The whole listing is to be reproduced exactly as given.
◆ ◆ ◆ ◆ ◆
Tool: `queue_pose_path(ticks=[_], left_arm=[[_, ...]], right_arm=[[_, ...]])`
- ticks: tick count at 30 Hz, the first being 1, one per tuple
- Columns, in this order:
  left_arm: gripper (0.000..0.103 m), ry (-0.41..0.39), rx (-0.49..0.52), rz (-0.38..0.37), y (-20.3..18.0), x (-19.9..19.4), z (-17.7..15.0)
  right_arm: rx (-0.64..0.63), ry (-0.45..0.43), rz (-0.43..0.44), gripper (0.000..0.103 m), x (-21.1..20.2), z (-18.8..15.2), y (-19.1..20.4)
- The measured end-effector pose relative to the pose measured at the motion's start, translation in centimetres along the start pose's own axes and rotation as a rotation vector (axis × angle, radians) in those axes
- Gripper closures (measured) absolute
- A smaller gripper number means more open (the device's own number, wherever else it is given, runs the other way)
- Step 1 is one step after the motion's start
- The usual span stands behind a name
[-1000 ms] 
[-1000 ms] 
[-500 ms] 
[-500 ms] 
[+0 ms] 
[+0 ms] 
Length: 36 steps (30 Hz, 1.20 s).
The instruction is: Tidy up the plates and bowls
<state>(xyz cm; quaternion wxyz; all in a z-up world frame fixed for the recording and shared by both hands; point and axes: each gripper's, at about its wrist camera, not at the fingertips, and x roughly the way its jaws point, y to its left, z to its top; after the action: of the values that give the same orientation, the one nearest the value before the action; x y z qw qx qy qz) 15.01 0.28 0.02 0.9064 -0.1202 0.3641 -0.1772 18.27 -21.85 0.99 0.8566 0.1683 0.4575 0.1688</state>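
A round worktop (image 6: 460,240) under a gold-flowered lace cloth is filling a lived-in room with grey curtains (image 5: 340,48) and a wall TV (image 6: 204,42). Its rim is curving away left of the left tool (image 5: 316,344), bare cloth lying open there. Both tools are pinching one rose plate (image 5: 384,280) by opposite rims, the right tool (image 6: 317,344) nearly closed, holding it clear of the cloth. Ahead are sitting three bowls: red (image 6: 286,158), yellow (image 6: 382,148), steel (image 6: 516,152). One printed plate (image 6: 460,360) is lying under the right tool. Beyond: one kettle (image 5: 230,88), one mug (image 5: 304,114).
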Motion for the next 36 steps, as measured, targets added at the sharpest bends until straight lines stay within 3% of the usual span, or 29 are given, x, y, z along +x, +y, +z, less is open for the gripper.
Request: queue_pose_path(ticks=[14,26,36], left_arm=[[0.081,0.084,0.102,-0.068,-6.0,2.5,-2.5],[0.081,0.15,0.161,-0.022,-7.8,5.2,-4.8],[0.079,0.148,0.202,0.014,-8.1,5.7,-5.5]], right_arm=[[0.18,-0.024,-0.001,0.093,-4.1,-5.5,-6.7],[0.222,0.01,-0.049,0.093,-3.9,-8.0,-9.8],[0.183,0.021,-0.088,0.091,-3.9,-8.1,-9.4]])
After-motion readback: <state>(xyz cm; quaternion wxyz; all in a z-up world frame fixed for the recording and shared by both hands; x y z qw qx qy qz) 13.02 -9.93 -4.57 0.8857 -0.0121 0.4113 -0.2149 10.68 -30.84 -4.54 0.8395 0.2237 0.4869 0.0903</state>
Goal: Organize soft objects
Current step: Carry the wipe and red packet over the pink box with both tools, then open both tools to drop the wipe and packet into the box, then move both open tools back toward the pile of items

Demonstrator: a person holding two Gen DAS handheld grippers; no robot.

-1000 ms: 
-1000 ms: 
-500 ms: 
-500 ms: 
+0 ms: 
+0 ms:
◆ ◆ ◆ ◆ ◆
(EXPECTED ANSWER)
Tool: `queue_pose_path(ticks=[_], left_arm=[[_, ...]], right_arm=[[_, ...]])`
- ticks: tick count at 30 Hz, the first being 1, one per tuple
- Columns, in this order:
  left_arm: gripper (0.000..0.103 m), ry (-0.41..0.39), rx (-0.49..0.52), rz (-0.38..0.37), y (-20.3..18.0), x (-19.9..19.4), z (-17.7..15.0)
  right_arm: rx (-0.64..0.63), ry (-0.45..0.43), rz (-0.43..0.44), gripper (0.000..0.103 m), x (-21.1..20.2), z (-18.8..15.2), y (-19.1..20.4)
- The measured end-effector pose relative to the pose measured at the motion's start, translation in centimetres along the start pose's own axes and rotation as a rotation vector (axis × angle, radians) in those axes
- Gripper closures (measured) absolute
- A smaller gripper number means more open (the device's own number, wherever else it is given, runs the other way)
- Step 1 is one step after the motion's start
- The usual span stands behind a name
[-1000 ms] 
[-1000 ms] 
[-500 ms] 
[-500 ms] 
[+0 ms] 
[+0 ms] 
Length: 36 steps (30 Hz, 1.20 s).
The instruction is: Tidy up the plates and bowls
<state>(xyz cm; quaternion wxyz; all in a z-up world frame fixed for the recording and shared by both hands; point and axes: each gripper's, at about its wrist camera, not at the fingertips, and x roughly the way its jaws point, y to its left, z to its top; after the action: of the values that give the same orientation, the one nearest the value before the action; x y z qw qx qy qz) 15.01 0.28 0.02 0.9064 -0.1202 0.3641 -0.1772 18.27 -21.85 0.99 0.8566 0.1683 0.4575 0.1688</state>
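A round worktop (image 6: 460,240) under a gold-flowered lace cloth is filling a lived-in room with grey curtains (image 5: 340,48) and a wall TV (image 6: 204,42). Its rim is curving away left of the left tool (image 5: 316,344), bare cloth lying open there. Both tools are pinching one rose plate (image 5: 384,280) by opposite rims, the right tool (image 6: 317,344) nearly closed, holding it clear of the cloth. Ahead are sitting three bowls: red (image 6: 286,158), yellow (image 6: 382,148), steel (image 6: 516,152). One printed plate (image 6: 460,360) is lying under the right tool. Beyond: one kettle (image 5: 230,88), one mug (image 5: 304,114).
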Motion for the next 36 steps, as measured, targets added at the sharpest bends until straight lines stay within 3% of the usual span, or 29 are given, x, y, z along +x, +y, +z, less is open for the gripper.
Request: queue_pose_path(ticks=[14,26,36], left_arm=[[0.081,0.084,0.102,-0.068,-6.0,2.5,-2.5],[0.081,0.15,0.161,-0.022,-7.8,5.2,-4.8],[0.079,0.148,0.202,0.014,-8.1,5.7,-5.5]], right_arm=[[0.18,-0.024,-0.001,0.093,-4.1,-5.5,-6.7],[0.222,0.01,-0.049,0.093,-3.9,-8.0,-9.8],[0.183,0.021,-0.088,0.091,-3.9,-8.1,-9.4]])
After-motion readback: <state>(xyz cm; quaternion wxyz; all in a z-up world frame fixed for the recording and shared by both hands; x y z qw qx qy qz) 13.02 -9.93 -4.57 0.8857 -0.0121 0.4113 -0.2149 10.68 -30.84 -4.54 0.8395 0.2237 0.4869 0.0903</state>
Goal: Organize soft objects
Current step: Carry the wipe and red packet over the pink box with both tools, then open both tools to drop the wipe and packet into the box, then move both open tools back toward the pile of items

Demonstrator: a person holding two Gen DAS handheld grippers; no robot.

-1000 ms: 
-1000 ms: 
-500 ms: 
-500 ms: 
+0 ms: 
+0 ms:

No further work remains on this exercise.